Ontogenetic shifts of respiration–mass exponents (bR) in relation to SA–mass exponents (bA) of several species of aquatic invertebrates (a) and for all species averaged together (b), where bR is the scaling exponent for log10 RMR in relation to log10 body mass, and bA is the scaling exponent for log10 surface area in relation to log10 total body length (data from table 1). Values of bA were calculated using bL values and additional data in the electronic supplementary material. Multiple bR values for the life-history stage of a species were averaged, whereas the midpoint was used when only a range of bA values was available. In (b), the lower left and upper right points were calculated by averaging all of the paired bR and bA values that occurred in ontogenetic stages with the lower versus higher bR, respectively. The 95% confidence limits are shown for each mean value of bR and bA. As predicted by SA scaling theory (also see [8]), in seven of eight species sampled, ontogenetic shifts in bA are accompanied by positively correlated shifts in bR. Also shown in (c) is a significant positive correlation between bR and bA for each ontogenetic stage of each species. The equation for the LSR line is: bR = 1.14 ± 0.64 (95% CI) (bA) − 0.0092 (r2 = 0.454; p = 0.0018, n = 17). In (ac), the dotted diagonal lines represent bR = bA. (Online version in colour.)
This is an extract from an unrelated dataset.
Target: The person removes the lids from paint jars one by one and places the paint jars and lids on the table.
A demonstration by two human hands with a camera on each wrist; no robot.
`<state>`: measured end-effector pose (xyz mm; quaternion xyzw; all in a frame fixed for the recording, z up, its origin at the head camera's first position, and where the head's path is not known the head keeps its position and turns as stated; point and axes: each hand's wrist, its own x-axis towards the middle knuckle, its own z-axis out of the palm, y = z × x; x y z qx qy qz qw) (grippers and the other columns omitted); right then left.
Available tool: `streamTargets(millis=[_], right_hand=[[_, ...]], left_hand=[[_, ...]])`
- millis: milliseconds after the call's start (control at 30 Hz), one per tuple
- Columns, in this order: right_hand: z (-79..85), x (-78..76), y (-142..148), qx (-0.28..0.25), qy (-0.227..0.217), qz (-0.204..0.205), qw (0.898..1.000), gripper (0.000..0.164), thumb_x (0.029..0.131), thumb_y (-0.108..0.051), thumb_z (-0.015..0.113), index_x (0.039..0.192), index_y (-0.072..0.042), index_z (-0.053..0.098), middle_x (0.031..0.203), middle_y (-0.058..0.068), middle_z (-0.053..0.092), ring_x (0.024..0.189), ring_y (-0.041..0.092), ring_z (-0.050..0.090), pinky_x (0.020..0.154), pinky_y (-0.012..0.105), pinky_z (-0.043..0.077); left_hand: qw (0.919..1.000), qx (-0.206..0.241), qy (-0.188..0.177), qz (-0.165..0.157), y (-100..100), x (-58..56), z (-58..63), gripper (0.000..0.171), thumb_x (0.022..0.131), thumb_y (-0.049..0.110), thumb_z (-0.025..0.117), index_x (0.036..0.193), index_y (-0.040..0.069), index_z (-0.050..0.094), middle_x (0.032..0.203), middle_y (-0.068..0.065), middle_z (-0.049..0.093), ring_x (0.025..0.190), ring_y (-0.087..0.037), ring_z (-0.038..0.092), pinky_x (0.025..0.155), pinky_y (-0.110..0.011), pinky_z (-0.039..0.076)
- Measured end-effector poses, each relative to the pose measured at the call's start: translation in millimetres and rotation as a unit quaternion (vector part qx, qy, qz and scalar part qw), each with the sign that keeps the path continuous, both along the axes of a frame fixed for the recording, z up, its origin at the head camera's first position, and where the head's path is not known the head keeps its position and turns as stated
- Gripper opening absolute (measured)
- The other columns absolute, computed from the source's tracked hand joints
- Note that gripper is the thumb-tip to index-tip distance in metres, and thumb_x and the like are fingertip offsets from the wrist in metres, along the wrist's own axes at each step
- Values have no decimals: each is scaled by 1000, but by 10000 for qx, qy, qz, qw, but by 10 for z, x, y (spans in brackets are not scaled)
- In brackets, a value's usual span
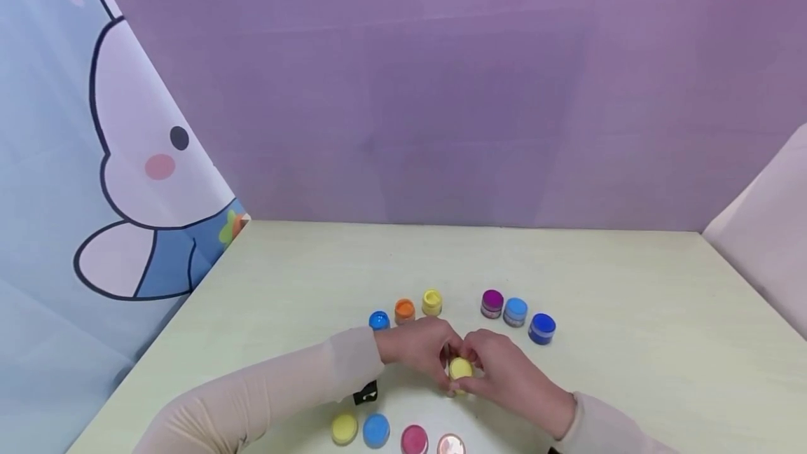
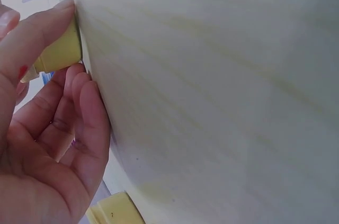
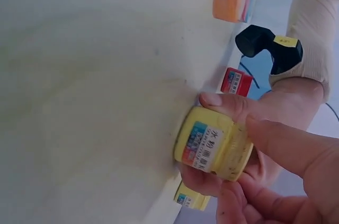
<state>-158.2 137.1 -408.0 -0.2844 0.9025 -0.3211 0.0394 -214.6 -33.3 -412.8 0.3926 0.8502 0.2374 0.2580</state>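
A small yellow paint jar (image 1: 460, 368) stands on the table between both hands. My left hand (image 1: 424, 349) grips its body from the left, thumb and fingers on opposite sides, as the right wrist view shows. From the right, my right hand (image 1: 504, 373) pinches the jar's paler lid (image 3: 233, 155) with thumb and fingers. The lid sits on the jar, and a printed label (image 3: 202, 147) faces the right wrist camera. In the left wrist view the jar (image 2: 63, 52) is partly covered by the left thumb.
Behind the left arm stand a yellow jar (image 1: 431, 302), an orange jar (image 1: 405, 311) and a blue jar (image 1: 379, 320). Purple (image 1: 492, 304), light blue (image 1: 515, 312) and dark blue (image 1: 542, 328) jars stand back right. Several more, including a red-pink one (image 1: 414, 439), line the near edge.
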Motion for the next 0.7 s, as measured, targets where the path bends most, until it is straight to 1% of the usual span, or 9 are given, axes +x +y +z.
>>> streamTargets(millis=[167,400,533,700], right_hand=[[27,-9,40,-128,23,446,9989,25,71,-14,75,88,-12,57,79,-8,52,70,10,49,62,24,44],[-2,-13,101,-181,316,946,9948,28,74,-6,72,98,-11,58,95,-5,57,84,7,51,73,26,46],[-19,-8,122,-235,491,1134,9921,32,75,-3,70,103,-9,57,102,-3,57,91,8,52,78,26,46],[-28,-8,153,-343,589,1232,9900,35,75,0,69,108,-9,59,104,-4,58,96,10,51,82,27,44]], left_hand=[[9999,-44,128,33,12,6,2,27,64,16,81,86,20,66,67,12,58,59,-3,48,56,-17,43],[9997,-144,180,63,19,-5,-7,29,64,18,81,88,19,66,66,11,57,58,-3,48,55,-17,43],[9997,-168,160,87,23,-11,-14,29,64,19,81,89,19,66,67,11,57,58,-4,48,55,-17,43],[9997,-165,167,101,28,-15,-36,30,63,19,81,88,19,65,67,11,57,58,-3,48,56,-17,43]])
Similar ontogenetic shifts are seen when bR, bL and bA values are compared between nauplii and copepodites/adults averaged among several species of copepods (table 2 and figure 1a). The heterospecific, inversely related shifts in bR and bL almost exactly parallel those observed for the single copepod species Mesocyclops brasilianus (figure 1a).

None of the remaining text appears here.